Coaches and captains
- Captain: Grant Peacock

= 1915–16 Princeton Tigers men's ice hockey season =

College ice hockey season

The 1915–16 Princeton Tigers men's ice hockey season was the 17th season of play for the program.

==Season==

With many returning members, including team captain Grant Peacock, Princeton had high hoped for their season. Before it even began, however, the team received unwelcome news when the operators of the St. Nicholas Rink, still the principle arena for the university's teams, refused to allow the freshman squad to use the venue for either games or practices as they weren't expected to attract enough spectators to offset the cost. As a result, the freshman team was abandoned for the year. Despite the decision, Princeton's varsity squad was rounding into form towards the end of December and looked to be a challenger for the collegiate title.

The team began well, winning their first three games and taking two of three from Yale during their trip to Pittsburgh. Unfortunately, second-leading scorer Willian Humphreys was injured during the series. While Princeton managed to defeat Dartmouth in their next game the team was criticized for over-passing. Their second game of the Intercollegiate league turned out worse as Harvard used the large size of the Boston Arena to their advantage and shut out the Tigers 3–0.

The Tigers recovered with a win against an improving Yale squad but lost any chance they had at the title when Harvard won the second game. The contest was odd in that two 5-minute overtime periods were played with Harvard scoring in both extra sessions. The next game against Cornell was cancelled, leaving the team with a long layoff before their final match against Yale. While their season had not shaped up like they were hoping, there was good news for the program; the ice hockey team was making money.

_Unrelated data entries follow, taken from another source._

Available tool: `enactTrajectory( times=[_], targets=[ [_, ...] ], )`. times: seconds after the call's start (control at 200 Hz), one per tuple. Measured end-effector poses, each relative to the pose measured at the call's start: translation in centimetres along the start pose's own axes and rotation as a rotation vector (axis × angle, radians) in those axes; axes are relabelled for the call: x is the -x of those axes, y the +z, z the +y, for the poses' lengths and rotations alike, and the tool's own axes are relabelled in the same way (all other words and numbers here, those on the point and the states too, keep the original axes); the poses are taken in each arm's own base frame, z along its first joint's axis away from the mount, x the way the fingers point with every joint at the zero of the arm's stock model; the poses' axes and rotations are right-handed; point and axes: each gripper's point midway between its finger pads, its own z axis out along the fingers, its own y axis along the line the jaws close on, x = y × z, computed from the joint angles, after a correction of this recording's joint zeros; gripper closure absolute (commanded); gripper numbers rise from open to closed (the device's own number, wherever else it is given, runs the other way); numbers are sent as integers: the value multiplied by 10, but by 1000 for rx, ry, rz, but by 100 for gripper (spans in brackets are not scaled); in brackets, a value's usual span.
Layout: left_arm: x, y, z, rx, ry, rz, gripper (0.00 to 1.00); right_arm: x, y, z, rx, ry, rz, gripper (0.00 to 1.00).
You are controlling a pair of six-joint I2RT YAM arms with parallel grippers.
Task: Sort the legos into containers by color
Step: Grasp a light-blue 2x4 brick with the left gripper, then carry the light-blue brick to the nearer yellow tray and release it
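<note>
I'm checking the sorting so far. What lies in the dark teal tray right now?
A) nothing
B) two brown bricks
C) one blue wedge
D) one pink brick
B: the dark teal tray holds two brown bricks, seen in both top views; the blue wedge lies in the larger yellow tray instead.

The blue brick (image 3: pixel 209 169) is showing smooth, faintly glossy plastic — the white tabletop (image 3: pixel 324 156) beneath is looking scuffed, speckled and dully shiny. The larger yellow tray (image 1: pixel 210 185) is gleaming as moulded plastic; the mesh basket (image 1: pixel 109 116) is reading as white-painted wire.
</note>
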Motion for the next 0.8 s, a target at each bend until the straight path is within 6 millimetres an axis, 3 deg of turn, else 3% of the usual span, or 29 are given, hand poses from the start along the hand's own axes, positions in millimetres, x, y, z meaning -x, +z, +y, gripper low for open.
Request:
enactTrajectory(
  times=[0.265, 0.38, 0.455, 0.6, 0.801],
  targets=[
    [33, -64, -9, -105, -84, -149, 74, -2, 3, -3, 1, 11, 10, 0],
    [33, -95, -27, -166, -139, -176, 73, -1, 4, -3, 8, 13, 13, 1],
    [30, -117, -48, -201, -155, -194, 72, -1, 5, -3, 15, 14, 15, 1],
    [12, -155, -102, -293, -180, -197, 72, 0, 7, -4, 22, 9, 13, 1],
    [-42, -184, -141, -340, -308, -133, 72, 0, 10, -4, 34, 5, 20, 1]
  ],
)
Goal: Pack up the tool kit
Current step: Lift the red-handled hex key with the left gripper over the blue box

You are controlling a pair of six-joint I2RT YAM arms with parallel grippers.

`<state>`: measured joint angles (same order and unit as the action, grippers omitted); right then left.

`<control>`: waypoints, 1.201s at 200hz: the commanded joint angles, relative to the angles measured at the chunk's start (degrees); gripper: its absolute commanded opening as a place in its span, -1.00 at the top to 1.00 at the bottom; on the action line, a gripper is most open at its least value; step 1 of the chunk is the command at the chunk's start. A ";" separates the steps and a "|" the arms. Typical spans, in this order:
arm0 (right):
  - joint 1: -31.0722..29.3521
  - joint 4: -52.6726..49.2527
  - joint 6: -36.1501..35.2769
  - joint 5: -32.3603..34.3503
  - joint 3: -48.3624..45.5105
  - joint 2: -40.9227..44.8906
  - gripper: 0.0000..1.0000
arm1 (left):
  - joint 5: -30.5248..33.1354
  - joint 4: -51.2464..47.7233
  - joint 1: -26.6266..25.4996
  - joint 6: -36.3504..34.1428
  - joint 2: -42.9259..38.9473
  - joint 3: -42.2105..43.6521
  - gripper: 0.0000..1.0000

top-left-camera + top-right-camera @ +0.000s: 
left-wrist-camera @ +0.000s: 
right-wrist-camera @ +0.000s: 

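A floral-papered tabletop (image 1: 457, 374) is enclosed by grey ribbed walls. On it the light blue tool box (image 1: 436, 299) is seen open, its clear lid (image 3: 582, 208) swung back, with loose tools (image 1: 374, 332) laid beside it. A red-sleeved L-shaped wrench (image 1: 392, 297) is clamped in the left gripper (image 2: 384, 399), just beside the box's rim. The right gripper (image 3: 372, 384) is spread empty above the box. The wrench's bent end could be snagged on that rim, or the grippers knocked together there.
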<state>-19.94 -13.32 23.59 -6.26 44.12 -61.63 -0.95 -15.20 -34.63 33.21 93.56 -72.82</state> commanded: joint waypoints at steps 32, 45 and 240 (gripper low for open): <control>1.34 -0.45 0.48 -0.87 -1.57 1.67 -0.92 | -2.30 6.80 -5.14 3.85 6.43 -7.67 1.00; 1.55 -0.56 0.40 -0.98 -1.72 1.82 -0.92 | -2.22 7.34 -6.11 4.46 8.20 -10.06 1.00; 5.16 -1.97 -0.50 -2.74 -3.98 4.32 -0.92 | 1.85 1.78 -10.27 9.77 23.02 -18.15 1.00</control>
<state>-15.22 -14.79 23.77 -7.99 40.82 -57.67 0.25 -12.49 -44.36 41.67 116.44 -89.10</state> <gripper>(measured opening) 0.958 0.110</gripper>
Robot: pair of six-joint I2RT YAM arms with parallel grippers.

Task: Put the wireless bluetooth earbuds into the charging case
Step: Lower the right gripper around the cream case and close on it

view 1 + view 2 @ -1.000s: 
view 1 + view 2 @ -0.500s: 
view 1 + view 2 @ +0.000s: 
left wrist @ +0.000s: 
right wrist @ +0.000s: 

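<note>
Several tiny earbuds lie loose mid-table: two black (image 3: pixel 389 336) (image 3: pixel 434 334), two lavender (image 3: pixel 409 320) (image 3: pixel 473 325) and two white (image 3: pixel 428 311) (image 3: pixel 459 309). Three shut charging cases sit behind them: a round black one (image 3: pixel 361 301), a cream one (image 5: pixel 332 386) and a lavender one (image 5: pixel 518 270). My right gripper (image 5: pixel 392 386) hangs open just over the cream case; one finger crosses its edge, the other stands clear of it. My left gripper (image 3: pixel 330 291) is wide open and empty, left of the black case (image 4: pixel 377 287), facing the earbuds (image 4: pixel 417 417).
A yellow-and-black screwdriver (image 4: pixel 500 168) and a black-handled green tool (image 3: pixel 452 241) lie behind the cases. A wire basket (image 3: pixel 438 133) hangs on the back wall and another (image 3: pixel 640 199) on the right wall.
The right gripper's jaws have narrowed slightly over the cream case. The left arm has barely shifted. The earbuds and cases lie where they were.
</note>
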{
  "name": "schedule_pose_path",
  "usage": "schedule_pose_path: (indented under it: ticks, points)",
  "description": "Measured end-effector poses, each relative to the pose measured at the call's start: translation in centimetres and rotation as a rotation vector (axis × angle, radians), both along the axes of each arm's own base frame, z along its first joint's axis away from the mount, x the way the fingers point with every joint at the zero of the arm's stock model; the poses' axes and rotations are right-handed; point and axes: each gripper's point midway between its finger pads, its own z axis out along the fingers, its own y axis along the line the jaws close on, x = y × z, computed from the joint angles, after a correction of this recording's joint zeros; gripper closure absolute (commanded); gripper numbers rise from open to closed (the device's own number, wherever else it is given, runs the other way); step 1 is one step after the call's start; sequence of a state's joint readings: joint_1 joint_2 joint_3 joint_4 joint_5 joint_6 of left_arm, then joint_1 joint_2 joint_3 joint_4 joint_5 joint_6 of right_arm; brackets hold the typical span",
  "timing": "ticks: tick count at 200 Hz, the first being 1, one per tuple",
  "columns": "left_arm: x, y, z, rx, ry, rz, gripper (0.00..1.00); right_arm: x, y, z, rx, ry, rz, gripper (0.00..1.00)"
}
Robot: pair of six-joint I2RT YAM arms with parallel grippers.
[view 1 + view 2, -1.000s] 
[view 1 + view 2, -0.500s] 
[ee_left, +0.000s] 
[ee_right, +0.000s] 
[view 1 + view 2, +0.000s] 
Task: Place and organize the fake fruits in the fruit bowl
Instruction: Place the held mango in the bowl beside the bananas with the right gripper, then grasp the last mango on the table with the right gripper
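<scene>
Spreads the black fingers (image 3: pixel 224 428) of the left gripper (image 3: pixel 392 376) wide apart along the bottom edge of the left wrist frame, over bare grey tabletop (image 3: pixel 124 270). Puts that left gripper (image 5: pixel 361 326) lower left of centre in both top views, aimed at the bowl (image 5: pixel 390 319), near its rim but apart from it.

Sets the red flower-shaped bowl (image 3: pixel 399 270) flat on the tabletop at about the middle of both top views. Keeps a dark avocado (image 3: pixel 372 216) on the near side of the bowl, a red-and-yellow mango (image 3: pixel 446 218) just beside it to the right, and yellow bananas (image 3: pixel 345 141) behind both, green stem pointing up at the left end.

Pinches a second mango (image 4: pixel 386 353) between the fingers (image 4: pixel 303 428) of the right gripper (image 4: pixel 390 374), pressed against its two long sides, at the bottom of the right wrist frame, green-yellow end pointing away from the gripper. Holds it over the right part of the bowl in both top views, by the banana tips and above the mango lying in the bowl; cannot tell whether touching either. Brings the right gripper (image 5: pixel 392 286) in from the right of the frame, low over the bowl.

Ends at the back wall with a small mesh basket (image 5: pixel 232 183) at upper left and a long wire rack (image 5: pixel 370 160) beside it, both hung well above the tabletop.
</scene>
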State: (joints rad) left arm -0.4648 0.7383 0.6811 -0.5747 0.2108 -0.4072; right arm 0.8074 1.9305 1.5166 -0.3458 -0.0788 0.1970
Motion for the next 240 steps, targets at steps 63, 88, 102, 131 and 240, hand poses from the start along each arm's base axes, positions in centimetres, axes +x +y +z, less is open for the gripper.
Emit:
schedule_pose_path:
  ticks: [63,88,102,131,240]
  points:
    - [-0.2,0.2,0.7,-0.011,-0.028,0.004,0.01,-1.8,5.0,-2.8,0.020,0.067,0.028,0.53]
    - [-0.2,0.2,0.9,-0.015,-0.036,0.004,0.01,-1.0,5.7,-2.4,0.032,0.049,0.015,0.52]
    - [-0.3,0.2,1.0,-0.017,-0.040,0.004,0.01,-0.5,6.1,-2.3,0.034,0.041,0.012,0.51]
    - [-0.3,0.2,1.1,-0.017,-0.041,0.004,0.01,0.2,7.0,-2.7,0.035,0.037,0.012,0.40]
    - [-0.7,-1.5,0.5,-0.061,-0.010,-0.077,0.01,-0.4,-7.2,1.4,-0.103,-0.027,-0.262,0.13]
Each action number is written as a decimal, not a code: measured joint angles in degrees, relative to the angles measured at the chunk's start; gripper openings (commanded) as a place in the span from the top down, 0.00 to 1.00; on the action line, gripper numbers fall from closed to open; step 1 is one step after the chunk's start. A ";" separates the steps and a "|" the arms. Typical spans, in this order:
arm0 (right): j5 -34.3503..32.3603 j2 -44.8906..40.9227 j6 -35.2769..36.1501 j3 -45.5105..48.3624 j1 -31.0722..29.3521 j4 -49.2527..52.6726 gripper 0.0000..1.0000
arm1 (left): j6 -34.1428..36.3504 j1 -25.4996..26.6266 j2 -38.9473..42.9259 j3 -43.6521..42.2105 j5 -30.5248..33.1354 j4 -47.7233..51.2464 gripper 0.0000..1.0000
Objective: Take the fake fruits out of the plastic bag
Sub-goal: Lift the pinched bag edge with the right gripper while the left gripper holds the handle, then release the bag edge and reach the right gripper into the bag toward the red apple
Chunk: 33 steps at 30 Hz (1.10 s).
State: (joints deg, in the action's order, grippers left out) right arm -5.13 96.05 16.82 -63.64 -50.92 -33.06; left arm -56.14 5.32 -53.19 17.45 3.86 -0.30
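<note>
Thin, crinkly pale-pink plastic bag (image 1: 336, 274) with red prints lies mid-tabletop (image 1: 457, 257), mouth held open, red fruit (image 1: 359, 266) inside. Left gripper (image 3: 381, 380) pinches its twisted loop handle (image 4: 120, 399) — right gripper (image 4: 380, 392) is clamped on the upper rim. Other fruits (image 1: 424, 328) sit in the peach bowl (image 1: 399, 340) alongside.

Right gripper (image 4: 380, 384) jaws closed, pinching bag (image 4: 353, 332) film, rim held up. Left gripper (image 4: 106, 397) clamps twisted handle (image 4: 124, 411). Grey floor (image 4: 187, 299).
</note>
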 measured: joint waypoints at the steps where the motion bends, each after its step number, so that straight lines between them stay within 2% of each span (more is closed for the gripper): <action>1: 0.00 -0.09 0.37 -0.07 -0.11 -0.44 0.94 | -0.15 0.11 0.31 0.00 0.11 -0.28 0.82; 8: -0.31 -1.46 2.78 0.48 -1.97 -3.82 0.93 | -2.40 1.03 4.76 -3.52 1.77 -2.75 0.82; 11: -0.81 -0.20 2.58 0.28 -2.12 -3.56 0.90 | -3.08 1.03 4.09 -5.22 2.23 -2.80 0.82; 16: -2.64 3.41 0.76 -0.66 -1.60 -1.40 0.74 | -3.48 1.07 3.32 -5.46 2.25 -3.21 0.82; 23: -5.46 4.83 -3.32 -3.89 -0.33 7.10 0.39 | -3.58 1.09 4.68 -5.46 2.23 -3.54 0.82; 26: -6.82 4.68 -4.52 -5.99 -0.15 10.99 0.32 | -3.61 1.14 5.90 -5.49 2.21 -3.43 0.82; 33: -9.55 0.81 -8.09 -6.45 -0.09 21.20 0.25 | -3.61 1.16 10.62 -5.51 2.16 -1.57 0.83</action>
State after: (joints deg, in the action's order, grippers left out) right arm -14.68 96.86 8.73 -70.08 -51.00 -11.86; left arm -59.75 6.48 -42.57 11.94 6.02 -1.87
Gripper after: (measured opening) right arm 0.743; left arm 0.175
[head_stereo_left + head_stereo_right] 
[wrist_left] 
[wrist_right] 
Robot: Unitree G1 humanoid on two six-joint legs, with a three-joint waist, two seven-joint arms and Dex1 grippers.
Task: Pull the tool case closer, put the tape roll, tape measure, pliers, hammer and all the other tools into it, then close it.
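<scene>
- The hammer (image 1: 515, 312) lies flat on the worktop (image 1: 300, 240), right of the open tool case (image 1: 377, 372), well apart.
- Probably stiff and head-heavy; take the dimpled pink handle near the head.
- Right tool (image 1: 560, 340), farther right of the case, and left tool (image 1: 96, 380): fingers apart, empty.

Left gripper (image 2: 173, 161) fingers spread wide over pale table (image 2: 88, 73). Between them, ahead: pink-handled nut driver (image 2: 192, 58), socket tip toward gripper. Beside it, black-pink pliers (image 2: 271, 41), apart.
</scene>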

The Princeton athletic department reported that only three of its programs were not costing the university: football, baseball and ice hockey. The ice hockey team turned in profit of $186 for the 1914–15 season compared to a drain of $683 the year before. While the profits were small, the fact that Princeton could still draw during a disappointing season meant that the school would be likely to continue supporting the team unlike fellow schools Brown and Columbia.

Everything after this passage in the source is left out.